◆ **Task goal**: Return the listing below exactly as it stands. Pictures stay out.
━━━━━━━━━━
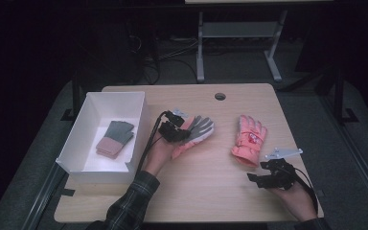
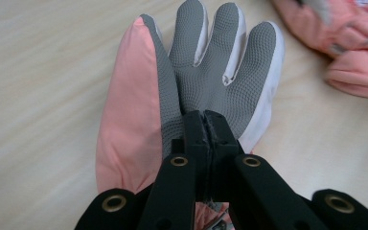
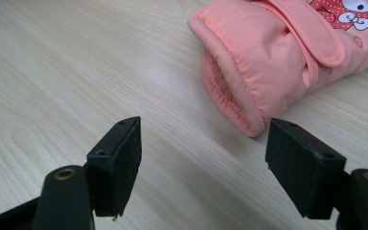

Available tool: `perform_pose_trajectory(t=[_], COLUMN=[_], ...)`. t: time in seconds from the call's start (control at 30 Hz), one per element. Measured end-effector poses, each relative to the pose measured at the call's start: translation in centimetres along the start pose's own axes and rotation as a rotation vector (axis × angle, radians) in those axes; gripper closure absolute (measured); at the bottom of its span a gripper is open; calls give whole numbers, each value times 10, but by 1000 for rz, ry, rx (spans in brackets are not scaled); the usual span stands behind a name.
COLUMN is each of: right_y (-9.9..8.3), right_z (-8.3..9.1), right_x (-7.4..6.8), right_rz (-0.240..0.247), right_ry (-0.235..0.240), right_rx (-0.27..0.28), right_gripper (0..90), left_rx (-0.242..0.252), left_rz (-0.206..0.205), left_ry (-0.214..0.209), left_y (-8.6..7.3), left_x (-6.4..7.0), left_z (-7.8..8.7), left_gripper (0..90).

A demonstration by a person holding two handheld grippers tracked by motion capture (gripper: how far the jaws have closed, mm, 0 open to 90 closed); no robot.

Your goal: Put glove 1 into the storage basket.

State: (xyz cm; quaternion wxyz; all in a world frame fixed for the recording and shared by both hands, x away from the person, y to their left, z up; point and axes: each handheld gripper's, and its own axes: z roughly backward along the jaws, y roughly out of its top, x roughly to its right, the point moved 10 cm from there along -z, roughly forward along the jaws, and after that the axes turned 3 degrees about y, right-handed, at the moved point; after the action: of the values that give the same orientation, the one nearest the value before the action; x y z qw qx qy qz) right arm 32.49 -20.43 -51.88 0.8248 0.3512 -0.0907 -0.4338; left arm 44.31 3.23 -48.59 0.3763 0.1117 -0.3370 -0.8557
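From the high view, your left tool [image 1: 173, 130] sits on the grey-palmed glove [image 1: 196, 132], which lies on the desk [image 1: 211, 191] just right of the white box [image 1: 90, 165]. Inside that box rests a grey and pink glove [image 1: 115, 139]. Well to the right of the box lies the pink glove [image 1: 249, 139], cuff toward you, apart from the grey-palmed glove. Your right tool [image 1: 259, 178] hovers near that cuff, on the side farthest from the box, in your right hand [image 1: 294, 199].

In the left gripper view, your left tool [image 2: 206, 122] has its jaws pressed together, pinching the grey palm fabric of the grey-palmed glove [image 2: 211, 72]. The glove lies palm up, its pink side panel at the left, fingers pointing away from you. The cuff of the pink glove [image 2: 350, 57] shows at the upper right, apart from the first glove.

In the right gripper view, your right tool [image 3: 203, 148] has its jaws spread wide with nothing between them but bare desk [image 3: 76, 72]. The pink glove [image 3: 278, 62] lies just beyond, its open cuff near the right-hand jaw, not touching it.
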Motion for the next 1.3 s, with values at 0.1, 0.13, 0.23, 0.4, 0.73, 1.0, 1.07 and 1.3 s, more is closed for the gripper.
perform_pose_trajectory(t=[0.1, 0.13, 0.23, 0.4, 0.73, 1.0, 1.07, 1.3], right_y=[0, 0, 0, 0, 1, 0, 0, -1], right_z=[0, 0, 0, 1, 0, 1, 1, 1], right_x=[0, 0, 0, 0, -1, -1, 0, -3], right_rz=[-2, -2, 0, -8, -2, -2, -1, 6], right_ry=[0, -1, -3, 0, 2, 8, 8, 9], right_rx=[1, 2, 4, 6, 6, 12, 13, 12], right_gripper=[277, 276, 276, 273, 267, 264, 264, 261], left_rx=[-4, -3, -22, 0, -25, -97, -104, -124], left_rz=[0, 0, -24, -38, -16, -9, -14, -35], left_ry=[-22, -33, -66, -93, 31, -2, -25, -100], left_y=[-3, -4, -9, -9, -8, -31, -37, -54], left_x=[16, 21, 37, 48, -8, -7, -2, 18], left_z=[0, -1, -3, -4, 3, -12, -8, 7], left_gripper=[888, 887, 885, 804, 895, 895, 895, 895])
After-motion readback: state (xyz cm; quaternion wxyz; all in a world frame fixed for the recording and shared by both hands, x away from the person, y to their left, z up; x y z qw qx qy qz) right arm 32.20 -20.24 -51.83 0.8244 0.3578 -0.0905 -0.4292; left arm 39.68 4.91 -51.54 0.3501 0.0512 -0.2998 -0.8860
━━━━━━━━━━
◆ **Answer section**:
Available tool: `perform_pose_trajectory(t=[_], COLUMN=[_], ...)`. t: time in seconds from the call's start (control at 30 Hz), one per element. Measured end-effector poses, each relative to the pose measured at the call's start: translation in centimetres along the start pose's own axes and rotation as a rotation vector (axis × angle, radians) in those axes; gripper closure absolute (measured); at the bottom of its span a gripper is open; calls give whole numbers, each value times 10, but by 1000 for rz, ry, rx (spans in brackets are not scaled); the usual span stands behind a name.
COLUMN is each of: right_y (-9.9..8.3), right_z (-8.3..9.1), right_x (-7.4..6.8), right_rz (-0.240..0.247), right_ry (-0.235..0.240), right_rx (-0.27..0.28), right_gripper (0..90), left_rx (-0.242..0.252), left_rz (-0.206..0.205), left_ry (-0.214..0.209), left_y (-8.6..7.3), left_x (-6.4..7.0), left_z (-7.8..8.7), left_gripper (0..90).

A demonstration by a person holding two handheld grippers tracked by motion capture (gripper: how far the jaws have closed, mm, 0 open to 90 closed); no robot.

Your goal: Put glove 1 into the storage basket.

State: (xyz cm; quaternion wxyz; all in a world frame fixed for the recording and shared by both hands, x away from the person, y to their left, z up; point and axes: each handheld gripper's, and its own axes: z roughly backward along the jaws, y roughly out of its top, x roughly to its right, the point moved 10 cm from there along -z, roughly forward along the jaws, and after that the axes turned 3 degrees about y, right-handed, at the moved point; after the action: of the values that give the same orientation, the one nearest the value before the action; x y z qw qx qy qz) right arm 32.49 -20.43 -51.88 0.8248 0.3512 -0.0907 -0.4338; left arm 44.31 3.23 -48.59 0.3763 0.1117 -0.3370 -0.8557
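From the high view, your left tool [image 1: 173, 130] sits on the grey-palmed glove [image 1: 196, 132], which lies on the desk [image 1: 211, 191] just right of the white box [image 1: 90, 165]. Inside that box rests a grey and pink glove [image 1: 115, 139]. Well to the right of the box lies the pink glove [image 1: 249, 139], cuff toward you, apart from the grey-palmed glove. Your right tool [image 1: 259, 178] hovers near that cuff, on the side farthest from the box, in your right hand [image 1: 294, 199].

In the left gripper view, your left tool [image 2: 206, 122] has its jaws pressed together, pinching the grey palm fabric of the grey-palmed glove [image 2: 211, 72]. The glove lies palm up, its pink side panel at the left, fingers pointing away from you. The cuff of the pink glove [image 2: 350, 57] shows at the upper right, apart from the first glove.

In the right gripper view, your right tool [image 3: 203, 148] has its jaws spread wide with nothing between them but bare desk [image 3: 76, 72]. The pink glove [image 3: 278, 62] lies just beyond, its open cuff near the right-hand jaw, not touching it.
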Motion for the next 1.3 s, with values at 0.1, 0.13, 0.23, 0.4, 0.73, 1.0, 1.07 and 1.3 s, more is closed for the gripper.
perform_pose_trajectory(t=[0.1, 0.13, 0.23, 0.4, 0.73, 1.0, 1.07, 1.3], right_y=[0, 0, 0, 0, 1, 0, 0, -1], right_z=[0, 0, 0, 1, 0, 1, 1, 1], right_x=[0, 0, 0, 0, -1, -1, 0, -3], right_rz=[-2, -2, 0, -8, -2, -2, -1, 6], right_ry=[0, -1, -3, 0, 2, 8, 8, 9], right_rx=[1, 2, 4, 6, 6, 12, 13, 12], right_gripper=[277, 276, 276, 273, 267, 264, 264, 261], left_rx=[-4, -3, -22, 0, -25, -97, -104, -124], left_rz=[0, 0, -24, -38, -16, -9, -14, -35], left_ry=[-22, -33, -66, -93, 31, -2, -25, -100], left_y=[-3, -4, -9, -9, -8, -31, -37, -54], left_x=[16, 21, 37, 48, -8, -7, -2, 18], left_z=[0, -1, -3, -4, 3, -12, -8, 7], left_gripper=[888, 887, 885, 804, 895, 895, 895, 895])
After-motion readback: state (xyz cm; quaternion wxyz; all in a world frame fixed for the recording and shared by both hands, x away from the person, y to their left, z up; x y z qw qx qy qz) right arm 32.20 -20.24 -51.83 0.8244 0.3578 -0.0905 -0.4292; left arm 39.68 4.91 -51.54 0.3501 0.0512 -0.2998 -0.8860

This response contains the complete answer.